Assignment: What follows is a block of records; restate each one word for word.

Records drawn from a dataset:
--------------------------------------------------

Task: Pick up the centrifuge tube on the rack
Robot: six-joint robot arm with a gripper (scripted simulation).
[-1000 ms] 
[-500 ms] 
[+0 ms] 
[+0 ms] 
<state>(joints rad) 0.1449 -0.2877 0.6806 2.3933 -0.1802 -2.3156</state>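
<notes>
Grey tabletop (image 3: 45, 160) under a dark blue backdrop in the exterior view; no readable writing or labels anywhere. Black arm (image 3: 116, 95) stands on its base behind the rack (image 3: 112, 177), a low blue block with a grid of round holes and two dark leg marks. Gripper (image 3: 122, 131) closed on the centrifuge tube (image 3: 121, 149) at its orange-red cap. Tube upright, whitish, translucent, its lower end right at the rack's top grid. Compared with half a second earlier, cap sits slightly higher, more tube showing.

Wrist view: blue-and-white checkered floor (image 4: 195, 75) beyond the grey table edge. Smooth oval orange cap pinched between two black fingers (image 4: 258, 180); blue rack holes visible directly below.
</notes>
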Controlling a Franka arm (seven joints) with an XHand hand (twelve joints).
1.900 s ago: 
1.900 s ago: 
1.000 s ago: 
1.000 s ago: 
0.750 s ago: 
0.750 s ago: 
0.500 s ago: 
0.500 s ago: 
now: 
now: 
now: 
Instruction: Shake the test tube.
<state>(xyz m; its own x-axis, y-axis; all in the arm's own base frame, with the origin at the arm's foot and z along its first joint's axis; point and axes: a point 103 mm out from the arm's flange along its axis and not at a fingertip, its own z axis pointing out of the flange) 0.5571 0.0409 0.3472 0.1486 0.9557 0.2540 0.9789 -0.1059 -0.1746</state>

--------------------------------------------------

Exercise output:
Task: Pick up the centrifuge tube on the rack
Robot: six-joint robot arm with a gripper (scripted simulation).
[-1000 ms] 
[-500 ms] 
[+0 ms] 
[+0 ms] 
<state>(joints rad) 0.1449 -0.2877 0.6806 2.3933 -0.1802 -2.3156</state>
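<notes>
Grey tabletop (image 3: 45, 160) under a dark blue backdrop in the exterior view; no readable writing or labels anywhere. Black arm (image 3: 116, 95) stands on its base behind the rack (image 3: 112, 177), a low blue block with a grid of round holes and two dark leg marks. Gripper (image 3: 122, 131) closed on the centrifuge tube (image 3: 121, 149) at its orange-red cap. Tube upright, whitish, translucent, its lower end right at the rack's top grid. Compared with half a second earlier, cap sits slightly higher, more tube showing.

Wrist view: blue-and-white checkered floor (image 4: 195, 75) beyond the grey table edge. Smooth oval orange cap pinched between two black fingers (image 4: 258, 180); blue rack holes visible directly below.
</notes>
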Controlling a Franka arm (seven joints) with an XHand hand (twelve joints).
1.900 s ago: 
1.900 s ago: 
1.000 s ago: 
1.000 s ago: 
0.750 s ago: 
0.750 s ago: 
0.500 s ago: 
0.500 s ago: 
now: 
now: 
now: 
Instruction: Shake the test tube.
<state>(xyz m; its own x-axis, y-axis; all in the arm's own base frame, with the origin at the arm's foot and z along its first joint's axis; point and axes: a point 103 mm out from the arm's flange along its axis and not at a fingertip, its own z axis pointing out of the flange) 0.5571 0.0409 0.3472 0.1486 0.9557 0.2540 0.9789 -0.1059 -0.1746</state>

The answer has now been finished.